§ What to work on
Retype each line below precisely and omit all images.

§ Data section
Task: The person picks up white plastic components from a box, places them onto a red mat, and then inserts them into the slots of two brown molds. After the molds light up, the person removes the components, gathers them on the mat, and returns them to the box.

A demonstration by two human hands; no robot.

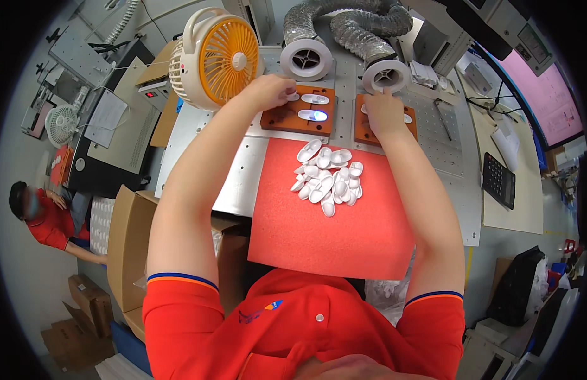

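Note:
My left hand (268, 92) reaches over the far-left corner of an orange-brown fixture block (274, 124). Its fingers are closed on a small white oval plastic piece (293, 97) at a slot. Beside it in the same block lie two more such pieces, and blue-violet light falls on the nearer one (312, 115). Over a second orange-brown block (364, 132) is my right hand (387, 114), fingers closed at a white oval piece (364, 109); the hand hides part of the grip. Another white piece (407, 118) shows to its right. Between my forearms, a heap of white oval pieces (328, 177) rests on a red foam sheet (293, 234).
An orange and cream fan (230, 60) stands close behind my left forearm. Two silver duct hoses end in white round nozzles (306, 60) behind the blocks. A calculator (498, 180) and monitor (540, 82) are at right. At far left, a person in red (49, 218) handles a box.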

§ Completed task
Task: The person picks up white plastic components from a box, places them onto a red mat, and then inserts them into the slots of two brown molds. After the molds light up, the person removes the components, gathers them on the mat, and returns them to the box.

A demonstration by two human hands; no robot.


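Note:
My left hand (268, 92) reaches over the far-left corner of an orange-brown fixture block (274, 124). Its fingers are closed on a small white oval plastic piece (293, 97) at a slot. Beside it in the same block lie two more such pieces, and blue-violet light falls on the nearer one (312, 115). Over a second orange-brown block (364, 132) is my right hand (387, 114), fingers closed at a white oval piece (364, 109); the hand hides part of the grip. Another white piece (407, 118) shows to its right. Between my forearms, a heap of white oval pieces (328, 177) rests on a red foam sheet (293, 234).
An orange and cream fan (230, 60) stands close behind my left forearm. Two silver duct hoses end in white round nozzles (306, 60) behind the blocks. A calculator (498, 180) and monitor (540, 82) are at right. At far left, a person in red (49, 218) handles a box.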

This answer is now finished.